No está nada mal que Francisco Camps arriesgue por una vez un acto de valentía pública y se muestre decidido a convertirse en primer espada del toreo valenciano, declarando la Fiesta de Interés Cultural. Si ya lo son hasta las Fallas... Es una estupenda idea, considerando que el todavía Honorable no hará jamás ni de torero ni, con perdón, de toro, así que el asunto le sale prácticamente gratis. Todavía recuerdo con una intensa vergüenza a los primeros espadas del socialismo valenciano de hace unos años dejándose ver, y disfrutando con ello, en la barrera de nuestra plaza de toros con el habano en la boca, la satisfacción en la cara y dándose palmaditas en la espalda ante tanto disfrute con un espectáculo al que la verdad es que apenas si prestaban atención. Y, por otra parte, no estará de más apuntar que sería una gozaba contemplar al gran filósofo equino Fernando Savater cogiendo del rabo al cerdo que se ha de comer o corriendo entre los matorrales para atrapar a la liebre que se quiere zampar, por no hablar del escándalo que provocaría retozando entre el alegre revoloteo de las gallinas que quiere desplumar. No es un depredador, claro, pero sólo por el detalle de que delega la carnicería previa en otros profesionales de su especie.

¿Y de qué se debate acerca de la fiesta nacional? De si se trata de un arte que figuraría entre nuestras señas de identidad o de una barbarie que una ciudadanía civilizada debería erradicar.
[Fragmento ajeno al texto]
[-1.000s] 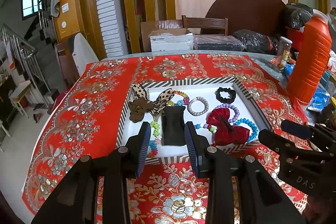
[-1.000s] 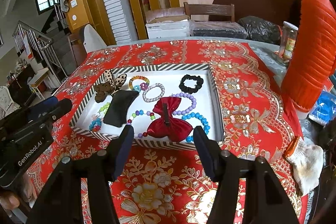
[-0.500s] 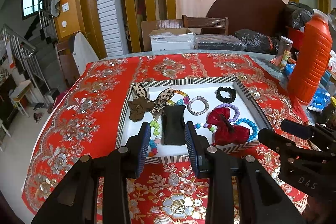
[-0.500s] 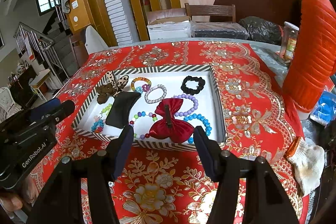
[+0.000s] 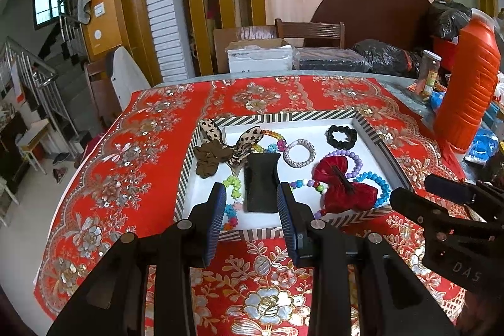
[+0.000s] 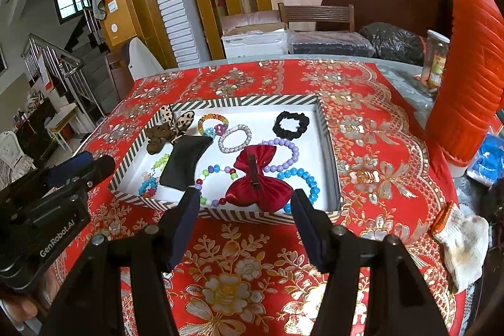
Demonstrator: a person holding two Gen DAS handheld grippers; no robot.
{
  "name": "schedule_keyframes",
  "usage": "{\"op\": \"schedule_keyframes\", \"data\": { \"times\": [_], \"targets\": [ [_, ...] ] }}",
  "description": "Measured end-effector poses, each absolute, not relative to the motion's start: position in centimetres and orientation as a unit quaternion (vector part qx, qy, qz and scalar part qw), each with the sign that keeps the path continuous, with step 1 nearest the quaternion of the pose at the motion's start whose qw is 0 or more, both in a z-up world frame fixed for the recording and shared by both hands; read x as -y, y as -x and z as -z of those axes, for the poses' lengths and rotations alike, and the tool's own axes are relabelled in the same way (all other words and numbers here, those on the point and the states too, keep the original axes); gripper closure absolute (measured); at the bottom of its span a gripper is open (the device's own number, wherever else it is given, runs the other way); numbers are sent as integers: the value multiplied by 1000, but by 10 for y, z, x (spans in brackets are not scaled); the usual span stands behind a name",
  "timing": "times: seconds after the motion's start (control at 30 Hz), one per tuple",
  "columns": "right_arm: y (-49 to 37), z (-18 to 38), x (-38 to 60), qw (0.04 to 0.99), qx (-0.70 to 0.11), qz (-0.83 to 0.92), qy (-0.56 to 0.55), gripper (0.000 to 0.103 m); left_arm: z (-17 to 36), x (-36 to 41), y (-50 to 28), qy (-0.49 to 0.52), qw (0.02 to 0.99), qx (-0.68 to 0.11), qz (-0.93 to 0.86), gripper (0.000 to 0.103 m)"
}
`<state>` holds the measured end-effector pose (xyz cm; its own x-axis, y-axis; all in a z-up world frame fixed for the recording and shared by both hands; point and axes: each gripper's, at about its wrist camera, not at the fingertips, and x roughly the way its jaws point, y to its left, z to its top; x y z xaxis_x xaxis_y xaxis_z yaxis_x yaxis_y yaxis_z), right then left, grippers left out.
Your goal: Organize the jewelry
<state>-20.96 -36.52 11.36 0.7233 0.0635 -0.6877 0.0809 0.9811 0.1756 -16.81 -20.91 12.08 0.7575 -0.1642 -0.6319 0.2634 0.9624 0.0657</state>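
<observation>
Left wrist view shows my left tongs [image 5: 252, 216] hanging over the near edge of the striped tray [image 5: 283, 117], released and empty, the gap between the pads fairly narrow and lined up with the black pouch [image 5: 261, 183] lying just beyond them. My right tongs [image 6: 245, 211] hover beside them, spread wider and also grasping nothing, with the red velvet bow [image 6: 256, 175] straight ahead inside the tray's near wall.

All the jewelry is in the tray, which sits on the red floral cloth over the table [image 6: 371, 128]: a leopard-print bow [image 5: 220, 144] at the far left corner, a black scrunchie [image 6: 290, 123] at the far right, a silver bracelet [image 6: 235, 138] mid-tray, and purple [image 6: 283, 155], blue [image 6: 304, 181] and mixed-colour bead bracelets [image 6: 214, 185] tangled around the red bow. A tall orange bottle [image 6: 469, 68] stands off to the right.

I judge that no piece has been picked yet; this is the aiming pause before a first grasp. The next move calls for lowering one pair of tongs over the tray wall onto a single item. The red bow overlaps several bead strands, so I would close on its centre clip to avoid dragging bracelets along.
</observation>
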Motion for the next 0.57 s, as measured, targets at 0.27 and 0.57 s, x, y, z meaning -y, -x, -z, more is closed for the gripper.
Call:
{"op": "schedule_keyframes", "data": {
  "times": [0.27,0.57],
  "targets": [
    [210,-113,366,923,-373,4,-99,39,-120,210,169,-74,933,-331,117,82],
    [209,-103,369,919,-380,2,-104,39,-114,208,166,-68,933,-332,125,82]
  ]
}}
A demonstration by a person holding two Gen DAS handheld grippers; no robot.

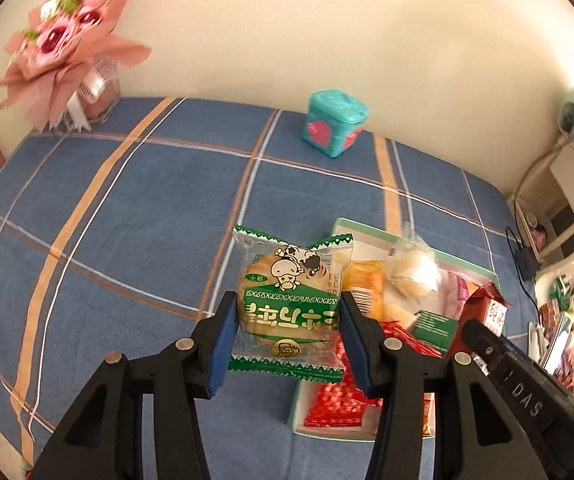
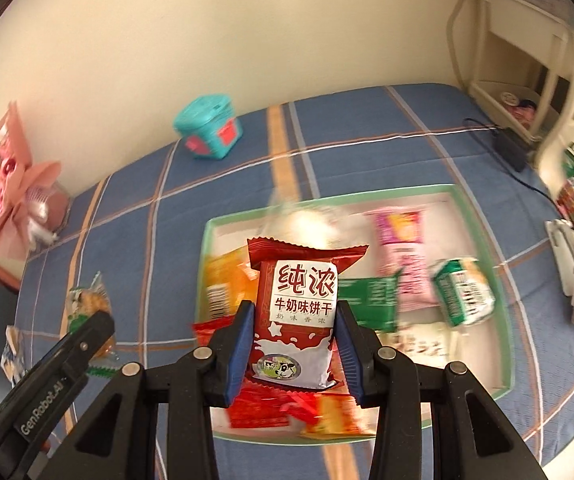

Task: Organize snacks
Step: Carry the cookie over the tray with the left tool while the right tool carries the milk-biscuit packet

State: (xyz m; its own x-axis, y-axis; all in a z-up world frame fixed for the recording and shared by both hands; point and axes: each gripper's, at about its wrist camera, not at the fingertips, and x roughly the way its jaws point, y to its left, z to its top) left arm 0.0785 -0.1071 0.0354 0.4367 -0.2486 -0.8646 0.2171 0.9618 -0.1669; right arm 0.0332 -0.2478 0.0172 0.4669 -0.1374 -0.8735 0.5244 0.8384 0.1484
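Observation:
My left gripper (image 1: pixel 287 320) is shut on a green-edged cracker packet (image 1: pixel 291 304) and holds it above the blue plaid cloth, just left of the tray (image 1: pixel 371 232). My right gripper (image 2: pixel 295 340) is shut on a red milk-biscuit packet (image 2: pixel 299 312) and holds it over the tray's (image 2: pixel 483 196) near left part. The tray holds several snacks: a pink packet (image 2: pixel 405 256), a green packet (image 2: pixel 371 300), a green-and-white packet (image 2: pixel 463 294), orange and red packets. The left gripper with its packet also shows at the right wrist view's left edge (image 2: pixel 87 320).
A teal box (image 1: pixel 335 122) stands at the back near the wall. A pink bouquet (image 1: pixel 67 36) is at the far left. A cream shelf unit (image 2: pixel 527 60) and a black cable (image 2: pixel 527 160) are at the right. A small packet (image 2: pixel 11 350) lies at the cloth's left edge.

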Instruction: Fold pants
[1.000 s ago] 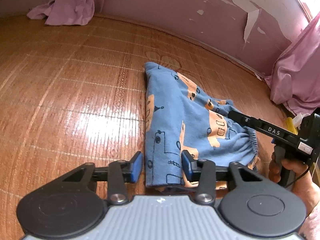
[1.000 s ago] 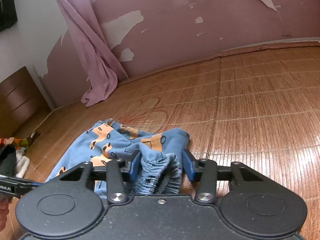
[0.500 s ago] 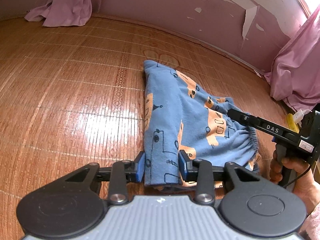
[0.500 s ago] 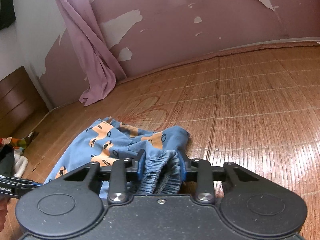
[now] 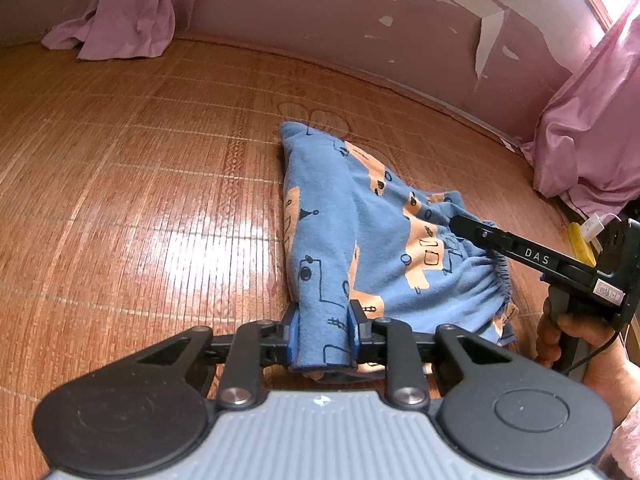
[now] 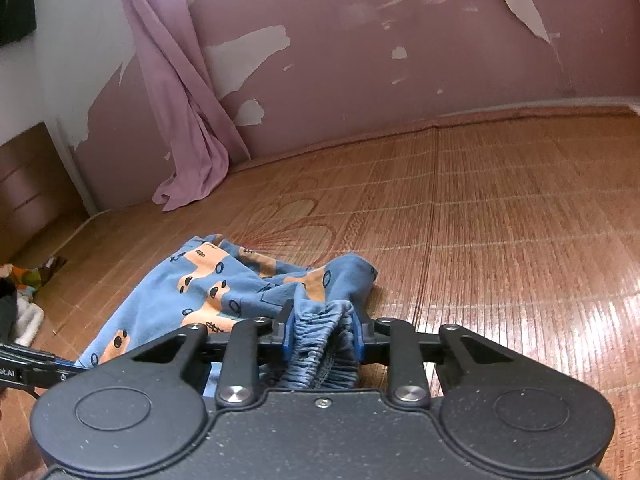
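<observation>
a home bedroom: woven bamboo mat (image 5: 120, 184), pink curtains (image 6: 180, 120), peeling pink wall (image 6: 400, 80).

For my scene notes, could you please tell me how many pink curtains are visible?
2: one curtain bunched on the mat's far left corner by the wall, another curtain hanging at the far right near the window. More may be hidden.

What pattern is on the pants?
Blue pants with orange patches and black line drawings; clearest in the left wrist view.

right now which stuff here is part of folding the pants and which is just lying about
Part of the job:
blue pants with orange print
left gripper, shut on a leg hem
right gripper, shut on the elastic waistband

Just lying about:
pink curtain
bundle of clothes by the wall
yellow object
</observation>
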The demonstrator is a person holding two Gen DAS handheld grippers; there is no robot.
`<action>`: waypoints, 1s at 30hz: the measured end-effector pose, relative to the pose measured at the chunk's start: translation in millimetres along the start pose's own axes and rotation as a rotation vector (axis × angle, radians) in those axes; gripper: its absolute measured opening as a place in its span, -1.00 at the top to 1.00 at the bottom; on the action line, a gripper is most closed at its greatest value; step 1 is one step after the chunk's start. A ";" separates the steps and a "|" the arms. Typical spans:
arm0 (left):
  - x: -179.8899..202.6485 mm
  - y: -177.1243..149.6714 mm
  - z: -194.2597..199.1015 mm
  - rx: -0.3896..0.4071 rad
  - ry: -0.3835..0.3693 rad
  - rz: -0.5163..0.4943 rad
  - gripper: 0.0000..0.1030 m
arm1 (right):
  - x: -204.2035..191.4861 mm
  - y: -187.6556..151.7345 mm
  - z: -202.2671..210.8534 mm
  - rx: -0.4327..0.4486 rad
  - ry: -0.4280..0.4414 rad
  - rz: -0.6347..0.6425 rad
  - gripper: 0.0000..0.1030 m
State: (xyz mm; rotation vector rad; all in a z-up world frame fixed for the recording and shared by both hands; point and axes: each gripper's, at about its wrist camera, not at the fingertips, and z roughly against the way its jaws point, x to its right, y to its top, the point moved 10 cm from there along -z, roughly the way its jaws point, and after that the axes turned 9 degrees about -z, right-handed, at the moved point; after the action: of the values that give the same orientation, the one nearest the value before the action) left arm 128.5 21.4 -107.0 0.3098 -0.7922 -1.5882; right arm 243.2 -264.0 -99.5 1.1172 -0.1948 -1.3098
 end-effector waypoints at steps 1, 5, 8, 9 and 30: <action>0.1 0.0 0.2 0.001 -0.001 0.000 0.54 | -2.4 0.1 1.0 0.005 -0.008 0.015 0.46; 1.4 1.1 1.7 0.009 0.002 -0.001 0.60 | -12.6 1.6 7.0 0.042 -0.037 0.076 0.50; 5.3 2.8 3.7 0.016 0.015 -0.021 0.61 | -20.8 3.6 13.0 0.071 -0.056 0.128 0.52; 6.1 3.3 4.1 0.017 0.018 -0.025 0.61 | -24.1 4.5 15.3 0.083 -0.062 0.150 0.53; 15.3 127.1 -25.0 0.207 0.035 -0.079 0.65 | -41.1 128.8 -20.8 0.222 -0.179 0.552 0.55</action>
State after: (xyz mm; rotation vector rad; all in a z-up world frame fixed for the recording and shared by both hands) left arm 238.2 0.3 -39.7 0.5227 -0.9289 -1.5726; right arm 329.4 -237.6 3.4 1.0299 -0.7422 -0.9007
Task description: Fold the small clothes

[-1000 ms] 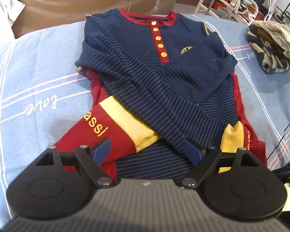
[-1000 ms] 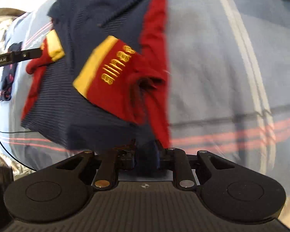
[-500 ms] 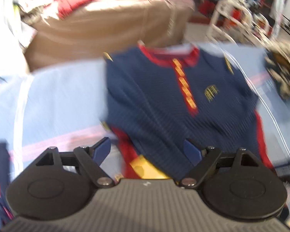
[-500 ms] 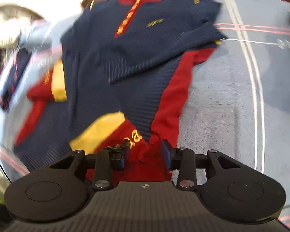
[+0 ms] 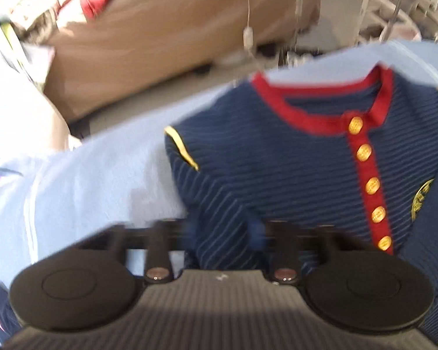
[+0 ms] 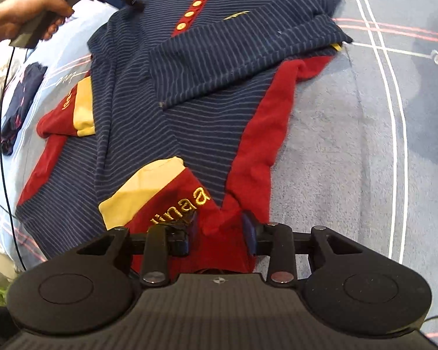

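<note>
Risk: navy striped knit shirt w/ red trim [image 6: 207, 67] bunching if lifted unevenly. Left gripper [image 5: 223, 230] half-closed round shoulder fabric; right gripper [image 6: 219, 229] released over red embroidered cuff [image 6: 187, 218].

We see the striped shirt [image 6: 207, 67] as ribbed navy knit, matt, with glossy gold buttons [image 5: 372, 186] that look like metal and a smooth red collar band [image 5: 306, 118]. Its red cuff [image 6: 219, 233] carries raised gold embroidery. The blue blanket [image 6: 350, 160] is fuzzy terry-like cloth. The right gripper [image 6: 219, 232] is matt black plastic with shiny metal pivot pins.
</note>
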`<action>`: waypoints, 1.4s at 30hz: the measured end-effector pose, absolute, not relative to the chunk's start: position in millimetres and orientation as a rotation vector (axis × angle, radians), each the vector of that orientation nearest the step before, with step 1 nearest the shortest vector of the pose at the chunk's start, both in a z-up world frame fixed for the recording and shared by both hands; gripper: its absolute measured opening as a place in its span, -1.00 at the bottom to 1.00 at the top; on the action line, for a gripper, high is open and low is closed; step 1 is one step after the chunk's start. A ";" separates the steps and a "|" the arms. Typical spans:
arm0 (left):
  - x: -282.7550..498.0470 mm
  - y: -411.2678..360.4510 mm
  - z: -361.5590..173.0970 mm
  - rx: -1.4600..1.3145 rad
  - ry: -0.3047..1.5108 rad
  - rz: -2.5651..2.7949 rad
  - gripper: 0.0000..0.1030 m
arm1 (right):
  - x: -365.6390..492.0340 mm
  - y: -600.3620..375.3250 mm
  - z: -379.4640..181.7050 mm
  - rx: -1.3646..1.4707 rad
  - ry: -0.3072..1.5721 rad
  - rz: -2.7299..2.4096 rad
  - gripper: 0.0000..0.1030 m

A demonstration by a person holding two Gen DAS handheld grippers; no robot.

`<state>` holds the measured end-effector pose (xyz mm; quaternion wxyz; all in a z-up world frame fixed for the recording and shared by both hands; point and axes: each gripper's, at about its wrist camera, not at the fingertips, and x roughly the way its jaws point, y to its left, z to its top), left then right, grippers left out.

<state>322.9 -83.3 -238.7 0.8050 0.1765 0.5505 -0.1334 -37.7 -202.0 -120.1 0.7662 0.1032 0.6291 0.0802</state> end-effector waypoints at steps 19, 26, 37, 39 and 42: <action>375.7 -22.2 -204.0 0.085 1.298 -0.437 0.30 | -29.2 -217.3 -115.6 0.275 1.313 0.179 0.37; 355.5 -78.0 -237.7 0.264 1.350 -0.297 0.23 | -28.5 -215.2 -119.4 0.298 1.329 0.161 0.39; 371.1 -40.0 -221.5 0.121 1.355 -0.293 -0.89 | -27.6 -227.0 -113.2 0.321 1.295 0.123 0.40; 383.0 -16.9 -214.2 0.054 1.338 -0.242 -0.89 | -25.7 -228.9 -113.5 0.310 1.295 0.139 0.40; 396.8 3.1 -218.3 0.025 1.356 -0.203 -0.90 | -21.2 -228.1 -115.1 0.288 1.290 0.187 0.40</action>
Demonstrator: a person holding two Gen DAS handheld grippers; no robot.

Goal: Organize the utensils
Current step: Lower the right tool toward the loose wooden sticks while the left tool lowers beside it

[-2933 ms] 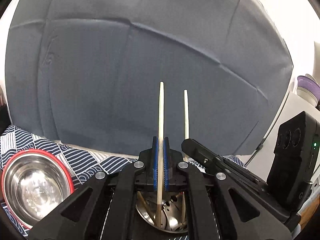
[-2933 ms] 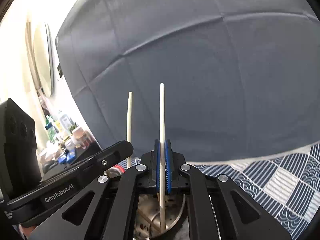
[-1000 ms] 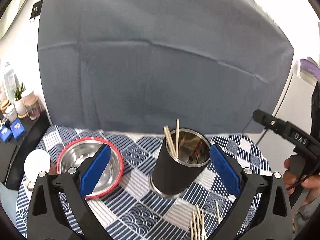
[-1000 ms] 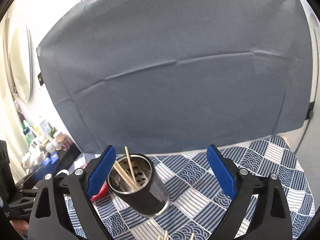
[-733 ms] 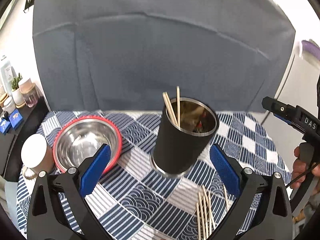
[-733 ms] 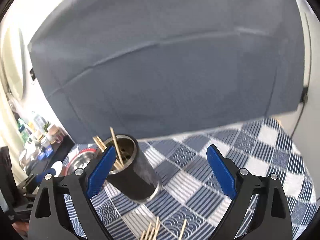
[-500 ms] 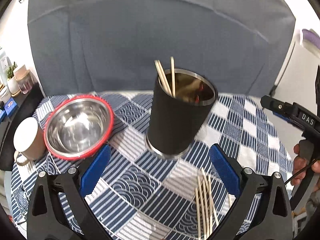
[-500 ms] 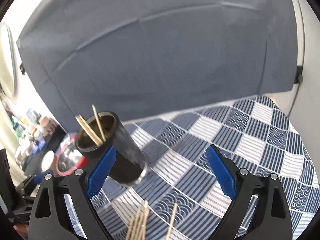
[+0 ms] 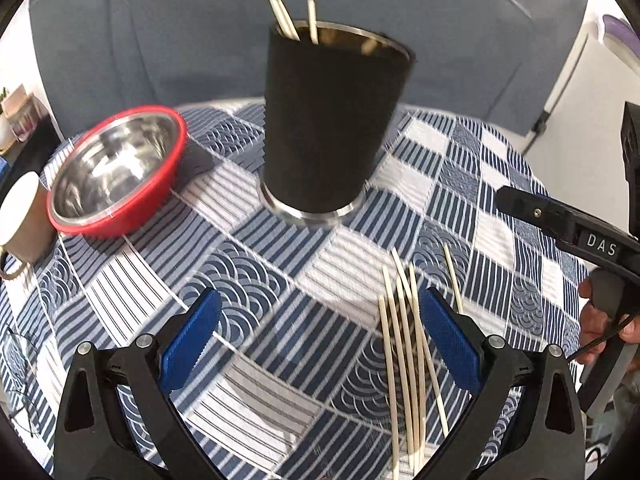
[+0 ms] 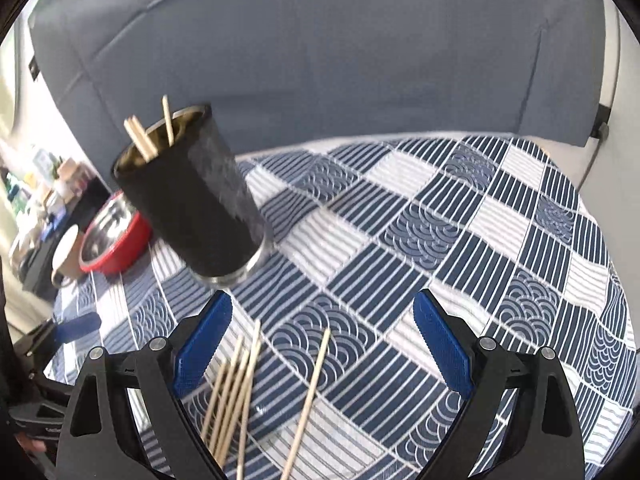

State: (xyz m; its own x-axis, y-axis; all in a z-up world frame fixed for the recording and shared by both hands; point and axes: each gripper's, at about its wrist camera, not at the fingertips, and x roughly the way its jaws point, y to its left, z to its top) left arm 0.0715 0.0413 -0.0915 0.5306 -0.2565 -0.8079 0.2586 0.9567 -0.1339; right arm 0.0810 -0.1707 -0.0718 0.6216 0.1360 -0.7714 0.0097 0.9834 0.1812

Respecto de lo primero, hay que decir que se trata de un oficio, que se ejerce previo el aprendizaje de sus técnicas, y que en principio no es más peligroso que ser zarandeado por el viento sobre un andamio. Por ese lado, lo que está juego no es el arte ni el peligro ni la mística bobalicona de un encuentro desigual y decisivo sino el rito y sus ancestros. Hay que ser un lerdo muy sofisticado para defender mediante numerosas paráfrasis que el calvario previamente guionizado de una pobre bestia que no dispone más que de sus cuernos esquilmados para defenderse (y además extranjero a su habitat, pues no parece que ningún toro haya anticipado su final en un recinto cerrado ante una multitud vociferante y según los pasos de una ceremonia de unos quince minutos de espantosa duración cuyos detalles de estupor desconoce, de modo que no puede sino estar a la espera de lo peor para su supervivencia) tenga más relación con el arte que con cualquier producción del gore más menesteroso.

Quien a hierro mata, a hierro muere. Pero el toro no lleva más que los hierros de las pezuñas, y ni siquiera siempre, mientras que su adversario ocasional (porque toro y torero sólo se encuentran una vez en sus vidas y no precisamente para compartir la alegría de hacer amistades) dispone de un surtido diverso de afilados artilugios metálicos que primero hacen daño, luego causan heridas de mucha consideración, y finalmente se usan para acabar con el asombrado astado a las buenas o a las malas.